The main method that banking regulators used to regulate banks’ swap exposure was to ensure that banks accounted for OTC derivatives when calculating their regulatory capital. Even the very first iteration of the Basel capital requirements, which were implemented in the late 1980s, required banks to account for their swaps when calculating capital ratios. In particular, banks had to hold capital against the credit-risk equivalent to their swaps, a method that essentially treated derivatives as a type of loan in banks’ risk-adjusted assets. Simply put, none of these derivatives transactions took place outside bank regulators’ purview, and there is no shortage of public acknowledgements attesting to this fact. For instance, a 1993 Boston Federal Reserve paper notes that “[b]ank regulators have recognized the credit risk of swaps and instituted capital requirements for them and for other off-balance-sheet activities, as part of the new risk-based capital requirements for banks.”
As a result, OTC derivatives were not regulated as a specific product in the way that, for example, gasoline is regulated. Instead, OTC derivatives were regulated on the basis of who used them and, necessarily, for what purpose. If, for example, American Airlines negotiated an OTC derivative contract with Wells Fargo, federal banking regulations would require Wells Fargo to account for that contract within its normal regulatory capital framework. In other words, Wells Fargo was required to account for its OTC derivatives exposure within the same framework it was required to account for loans and other financial risks. Although American Airlines was not regulated by banking regulators, the company had to disclose the financial risks associated with its derivatives contracts based on standards adopted by the Financial Accounting Standards Board (FASB).
Ideally, the regulatory framework for derivatives would focus exclusively on fostering accurate disclosure of relevant information, even by financial companies. However, given that banks—not commercial companies, such as American Airlines—in the pre-Dodd–Frank era were regulated with a risk-based capital framework, the older approach made perfect sense. Then, as now, there was nothing particularly unique about OTC derivatives requiring special product-based regulations for all users. Indeed, it is best to avoid regulating OTC derivatives as a unique product because that type of regulation invites rules that favor certain users over others. Nonetheless, the Dodd–Frank Act imposed product-based regulations on much of the OTC derivatives market.
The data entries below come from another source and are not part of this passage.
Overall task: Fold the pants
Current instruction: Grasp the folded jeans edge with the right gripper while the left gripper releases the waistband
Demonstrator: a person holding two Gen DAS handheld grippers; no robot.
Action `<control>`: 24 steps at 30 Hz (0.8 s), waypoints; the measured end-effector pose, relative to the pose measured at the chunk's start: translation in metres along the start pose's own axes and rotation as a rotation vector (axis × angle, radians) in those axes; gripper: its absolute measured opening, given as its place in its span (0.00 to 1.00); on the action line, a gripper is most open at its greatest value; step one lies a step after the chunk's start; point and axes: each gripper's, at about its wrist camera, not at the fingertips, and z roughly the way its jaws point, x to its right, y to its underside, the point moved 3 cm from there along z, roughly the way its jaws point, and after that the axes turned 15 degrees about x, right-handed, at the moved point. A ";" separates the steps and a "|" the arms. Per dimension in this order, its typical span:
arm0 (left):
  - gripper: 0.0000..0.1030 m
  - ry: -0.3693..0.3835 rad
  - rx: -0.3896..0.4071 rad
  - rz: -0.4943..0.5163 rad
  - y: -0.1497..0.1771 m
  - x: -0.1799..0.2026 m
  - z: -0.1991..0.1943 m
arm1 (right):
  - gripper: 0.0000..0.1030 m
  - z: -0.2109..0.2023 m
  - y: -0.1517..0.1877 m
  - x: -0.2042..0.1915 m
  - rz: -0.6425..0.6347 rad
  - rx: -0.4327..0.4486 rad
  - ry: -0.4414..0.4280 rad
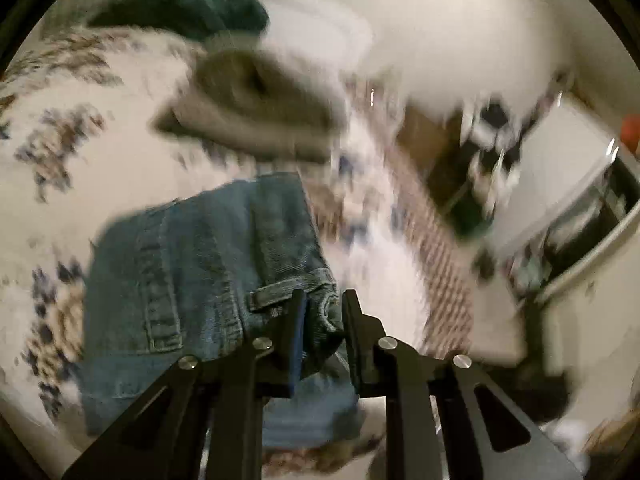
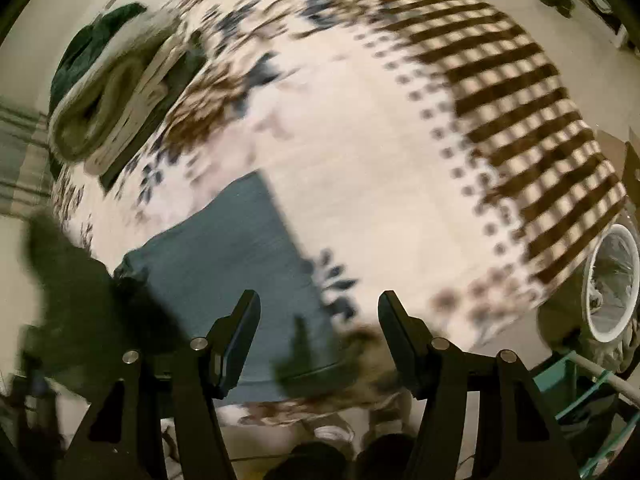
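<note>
Folded blue jeans lie on a bed with a white floral blanket. My left gripper is shut on the jeans at a waistband corner near a belt loop, with denim bunched between its jaws. In the right wrist view the jeans show as a blurred blue rectangle on the blanket. My right gripper is open and empty, hovering above the near right edge of the jeans. Both views are motion-blurred.
A stack of folded clothes, olive-grey on top with a dark green piece behind, sits further up the bed; it also shows in the right wrist view. The blanket has a brown checked border. A white round basket stands beside the bed.
</note>
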 end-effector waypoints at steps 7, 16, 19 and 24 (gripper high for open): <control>0.32 -0.088 -0.252 -0.007 0.030 -0.006 0.031 | 0.62 0.010 -0.001 -0.006 -0.002 -0.056 -0.091; 0.90 -0.371 -0.230 0.028 -0.007 -0.105 0.011 | 0.66 0.073 0.028 -0.123 -0.247 -0.180 -0.253; 0.90 -0.446 -0.259 0.070 -0.007 -0.132 0.020 | 0.66 0.106 0.032 -0.140 -0.283 -0.216 -0.222; 0.90 -0.510 -0.294 0.117 -0.007 -0.159 0.026 | 0.63 0.122 0.043 -0.153 -0.259 -0.187 -0.249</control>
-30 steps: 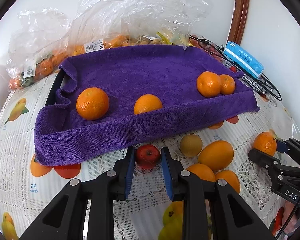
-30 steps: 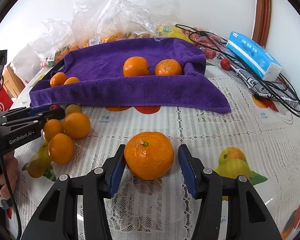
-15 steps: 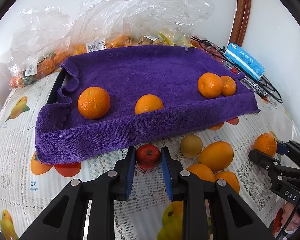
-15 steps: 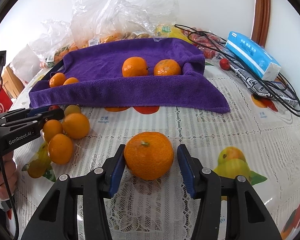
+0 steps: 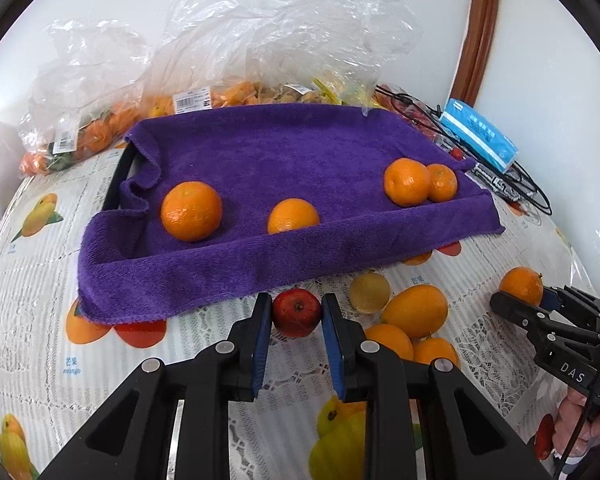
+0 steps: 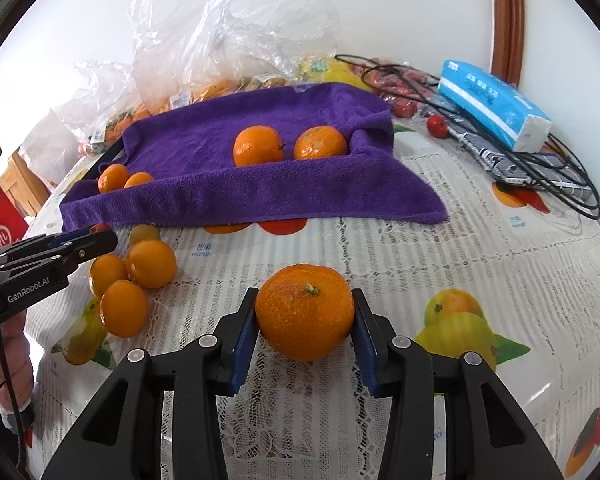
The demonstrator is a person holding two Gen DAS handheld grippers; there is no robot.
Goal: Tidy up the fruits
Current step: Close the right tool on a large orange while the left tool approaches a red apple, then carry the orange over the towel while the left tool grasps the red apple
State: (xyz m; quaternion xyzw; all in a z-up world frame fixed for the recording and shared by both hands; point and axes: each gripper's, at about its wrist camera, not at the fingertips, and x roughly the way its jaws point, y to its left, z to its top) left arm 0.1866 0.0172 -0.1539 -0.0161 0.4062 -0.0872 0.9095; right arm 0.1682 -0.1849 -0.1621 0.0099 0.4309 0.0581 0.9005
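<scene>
White wall and a fruit-printed lace tablecloth [image 5: 32,320] frame the left wrist view, where the left gripper [image 5: 296,312] is clamped on a small red apple [image 5: 296,311], both blue pads touching its sides, just in front of the hanging edge of the purple towel [image 5: 260,152]. On the towel lie four oranges, one at left [image 5: 191,210], one mid-front [image 5: 293,216] and a touching pair at right [image 5: 407,181]. Loose orange and yellow fruit [image 5: 414,311] lies just right of the apple; clear plastic bags [image 5: 260,40] of fruit stand behind the towel, their contents hard to make out. Whatever supports the towel is mostly hidden, only a dark rim showing at its left. Right wrist view: the right gripper [image 6: 305,312] is closed on a large mandarin [image 6: 304,312] resting on the tablecloth, well in front of the towel. A blue tissue pack [image 6: 494,104] and black cables [image 6: 540,168] lie at far right; the left gripper enters at left, its tip partly hiding the apple.
</scene>
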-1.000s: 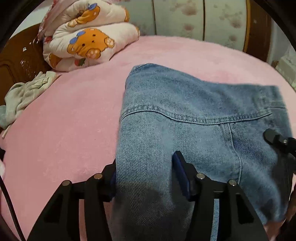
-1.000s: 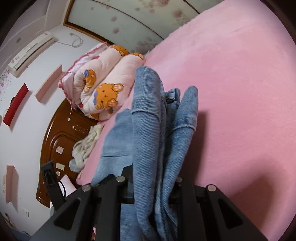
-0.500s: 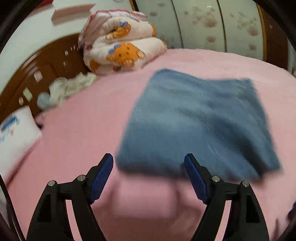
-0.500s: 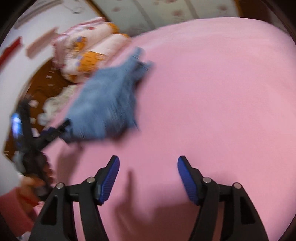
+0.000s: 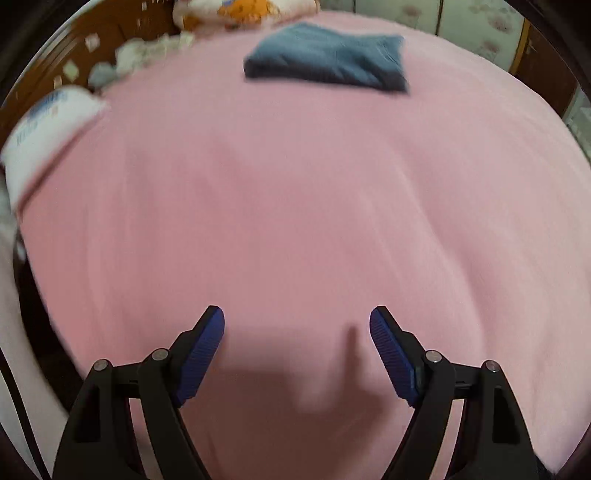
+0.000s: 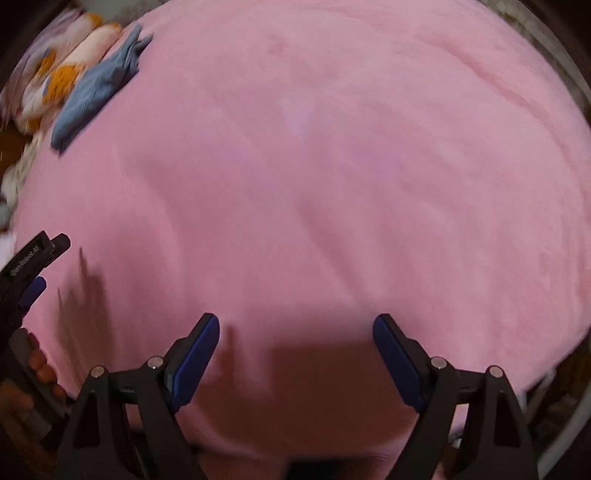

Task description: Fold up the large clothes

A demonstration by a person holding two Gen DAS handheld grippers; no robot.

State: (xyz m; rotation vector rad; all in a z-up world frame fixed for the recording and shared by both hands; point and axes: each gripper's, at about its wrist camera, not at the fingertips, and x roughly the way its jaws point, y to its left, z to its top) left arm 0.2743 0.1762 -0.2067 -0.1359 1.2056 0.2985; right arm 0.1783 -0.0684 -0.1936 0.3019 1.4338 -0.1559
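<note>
The denim garment (image 5: 325,55) lies folded into a compact rectangular bundle on the pink bed (image 5: 295,206), far off at about 12 o'clock in the left wrist view and at about 10 o'clock in the right wrist view (image 6: 98,86), just beside the rolled bear-print quilt (image 5: 240,9) near the headboard. Its edges look roughly squared, though blur hides how neat the layers are. The left hand-held gripper (image 5: 297,317) hangs over bare bedding well apart from the bundle; its jaws have just been opening and now stand wide with nothing between them. The right hand-held gripper (image 6: 295,325) is likewise spread wide, its jaws having just been opening, and only pink cover shows between its blue pads (image 6: 195,363). The left tool (image 6: 26,280) also shows at 9 o'clock in the right wrist view. As a judgement, folding of this piece looks finished and it is set aside. A pale crumpled garment (image 5: 147,55) at 11 o'clock beside the wooden headboard (image 5: 74,48) may be what is left to fold, if it belongs to the task.
</note>
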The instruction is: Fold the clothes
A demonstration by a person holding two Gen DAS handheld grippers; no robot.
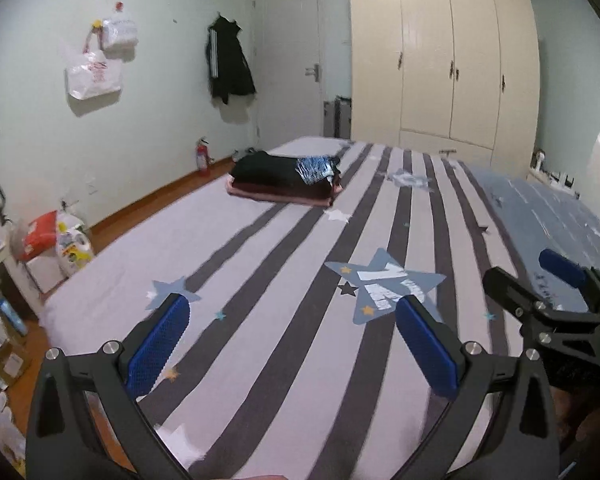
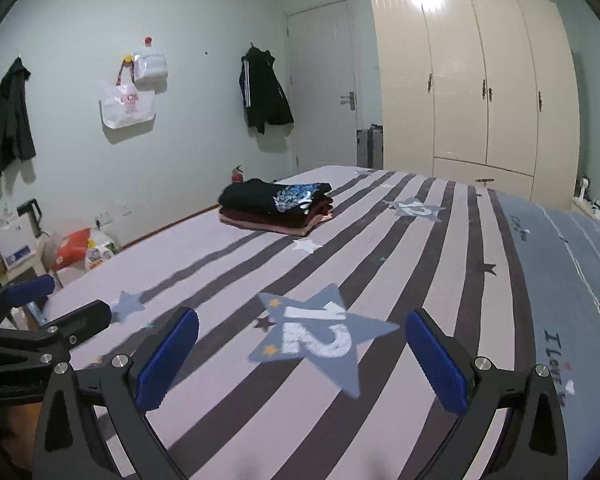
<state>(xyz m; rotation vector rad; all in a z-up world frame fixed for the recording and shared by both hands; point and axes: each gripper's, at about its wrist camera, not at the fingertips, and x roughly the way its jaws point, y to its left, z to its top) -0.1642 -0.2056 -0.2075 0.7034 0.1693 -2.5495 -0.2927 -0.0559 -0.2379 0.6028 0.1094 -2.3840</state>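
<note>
A stack of folded clothes (image 1: 284,180) (image 2: 276,208) lies at the far left part of the striped bed (image 1: 260,264) (image 2: 380,248); a black garment with a pale blue print is on top, with dark red and pink ones under it. My left gripper (image 1: 296,320) hovers open over the near part of the bed, nothing between its blue pads (image 1: 168,340). My right gripper (image 2: 300,344) is also open and empty, above a blue star numbered 12 (image 2: 320,336). Each gripper shows in the other's view: the right one (image 1: 536,276), the left one (image 2: 60,302). Both are far from the stack.
A blue quilt (image 1: 548,212) (image 2: 572,264) covers the bed's right side. A cream wardrobe (image 2: 476,88) and a white door (image 2: 324,88) stand behind the bed. Bags and boxes (image 1: 56,248) crowd the floor at the left. Jackets (image 2: 264,92) and bags hang on the wall.
</note>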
Title VII of Dodd–Frank imposes a requirement to clear more OTC derivatives through central counterparties (CCPs), and also gives the CFTC and the SEC explicit authority to regulate the OTC swaps markets and market participants. Many commercial users of derivatives have exemptions from the new rules, but banking regulators remain responsible for certifying that banks are meeting their regulatory capital ratios when they use OTC swaps. Title VII did virtually nothing to fix the problems that contributed to the 2008 financial crisis, and the new rules—particularly the clearing mandate—have likely further concentrated financial risks in U.S. markets.
The Dodd–Frank framework is also harmful because it ignores particularly damaging derivatives exemptions in the bankruptcy code. In fact, Dodd–Frank ignores similarly risky bankruptcy provisions for repos. Both derivatives and repos, a type of short-term loan secured with collateral, share special bankruptcy provisions that favor their users relative to other creditors. This special treatment contributed to major market distortions leading up to the 2008 financial crisis because it gave repo and derivatives counterparties preferred positions over other creditors.
Overview of Key Provisions in Bankruptcy
Dodd–Frank took a misguided approach to actively regulating OTC derivatives and, perhaps worse, failed to address special bankruptcy provisions that favor OTC derivative and repo users relative to ordinary creditors. The current bankruptcy code was enacted in 1978, and Congress has steadily expanded safe harbors for derivatives and repos, as well as other financial contracts. A brief overview of the bankruptcy process highlights how this special treatment can distort financial markets by favoring certain counterparties over other creditors.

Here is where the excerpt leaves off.